Ma ancora più surreale fu l’esito del secondo, questa volta molto meno pubblicizzato, tentativo. Nel 2024, infatti, il Mef avviò una serie di colloqui con le principali banche italiane finalizzato al raggiungimento di un accordo sulla tassazione delle eccedenze. Questa volta non si parlò di extraprofitti ma di “sacrificio” – così lo descrisse Giorgetti – che dipinse gli istituti di credito quasi come patrioti al servizio del paese. Ma, anche in quell’occasione, si arrivò a qualcosa di completamente diverso che, anzi, ha più l’aria di essere una sconfitta per il governo. In pratica, l’accordo raggiunto da Mef prevedeva la “facoltà”, e non l’obbligo, per le banche, di pagare più tasse allo Stato per un periodo di circa due anni, al termine del quale si prevedevano altri due anni a tassazione ridotta. In pratica, un gioco a somma zero più simile a un prestito che a un prelievo fiscale. Ma non finisce qui.

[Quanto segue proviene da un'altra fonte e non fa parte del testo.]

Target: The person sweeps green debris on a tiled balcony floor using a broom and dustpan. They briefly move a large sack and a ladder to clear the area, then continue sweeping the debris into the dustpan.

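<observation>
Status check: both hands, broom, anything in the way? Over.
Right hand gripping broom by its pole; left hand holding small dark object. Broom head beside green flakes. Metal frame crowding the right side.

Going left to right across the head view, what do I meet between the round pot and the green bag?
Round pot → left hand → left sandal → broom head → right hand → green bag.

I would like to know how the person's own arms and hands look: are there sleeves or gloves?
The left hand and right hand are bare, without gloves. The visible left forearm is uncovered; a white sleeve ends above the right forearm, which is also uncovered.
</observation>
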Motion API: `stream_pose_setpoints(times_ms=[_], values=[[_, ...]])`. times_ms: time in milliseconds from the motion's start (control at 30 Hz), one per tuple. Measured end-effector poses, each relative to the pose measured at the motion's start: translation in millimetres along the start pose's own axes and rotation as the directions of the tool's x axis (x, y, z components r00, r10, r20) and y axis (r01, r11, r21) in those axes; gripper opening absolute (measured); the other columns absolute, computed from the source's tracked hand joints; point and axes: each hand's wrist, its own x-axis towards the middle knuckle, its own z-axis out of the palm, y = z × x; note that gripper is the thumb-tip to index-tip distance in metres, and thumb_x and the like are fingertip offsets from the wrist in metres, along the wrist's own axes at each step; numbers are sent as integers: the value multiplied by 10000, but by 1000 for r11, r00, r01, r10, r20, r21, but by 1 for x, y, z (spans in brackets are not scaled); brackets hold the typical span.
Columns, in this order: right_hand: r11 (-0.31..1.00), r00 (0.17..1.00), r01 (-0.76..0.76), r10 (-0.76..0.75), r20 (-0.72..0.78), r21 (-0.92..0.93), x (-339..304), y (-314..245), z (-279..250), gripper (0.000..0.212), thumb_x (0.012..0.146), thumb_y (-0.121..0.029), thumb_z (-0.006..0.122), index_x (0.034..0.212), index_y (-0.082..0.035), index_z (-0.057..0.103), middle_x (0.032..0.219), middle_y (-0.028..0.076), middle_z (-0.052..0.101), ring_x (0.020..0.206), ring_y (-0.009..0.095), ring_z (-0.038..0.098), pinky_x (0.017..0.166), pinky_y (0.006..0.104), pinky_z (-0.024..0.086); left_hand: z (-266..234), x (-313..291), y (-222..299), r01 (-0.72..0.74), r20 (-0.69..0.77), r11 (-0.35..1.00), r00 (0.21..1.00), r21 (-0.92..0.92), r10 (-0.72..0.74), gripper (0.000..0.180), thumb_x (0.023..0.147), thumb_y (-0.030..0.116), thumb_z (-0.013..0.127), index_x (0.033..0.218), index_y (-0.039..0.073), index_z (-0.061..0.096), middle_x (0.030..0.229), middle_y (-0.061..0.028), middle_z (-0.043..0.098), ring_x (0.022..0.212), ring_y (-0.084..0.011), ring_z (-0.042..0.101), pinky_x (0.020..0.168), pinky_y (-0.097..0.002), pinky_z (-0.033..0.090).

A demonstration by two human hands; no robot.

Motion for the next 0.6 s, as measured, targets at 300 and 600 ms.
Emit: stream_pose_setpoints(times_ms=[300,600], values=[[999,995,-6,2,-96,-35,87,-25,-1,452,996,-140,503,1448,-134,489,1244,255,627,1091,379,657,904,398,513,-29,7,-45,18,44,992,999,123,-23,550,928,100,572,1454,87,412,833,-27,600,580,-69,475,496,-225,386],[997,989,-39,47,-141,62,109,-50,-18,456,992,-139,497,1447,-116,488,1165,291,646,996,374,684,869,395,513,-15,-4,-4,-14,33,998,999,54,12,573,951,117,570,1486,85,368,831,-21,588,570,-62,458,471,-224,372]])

Perché l’altra scelta per le banche era quella di non pagare tasse su nessun extraprofitto, mantenendo quindi tutti gli utili nelle casse per rafforzare i rispettivi patrimoni. Indovinate quale fu la scelta? Ebbene sì, il gettito fiscale generato da quel “sacrificio” delle banche fu pari a zero. Che patrioti.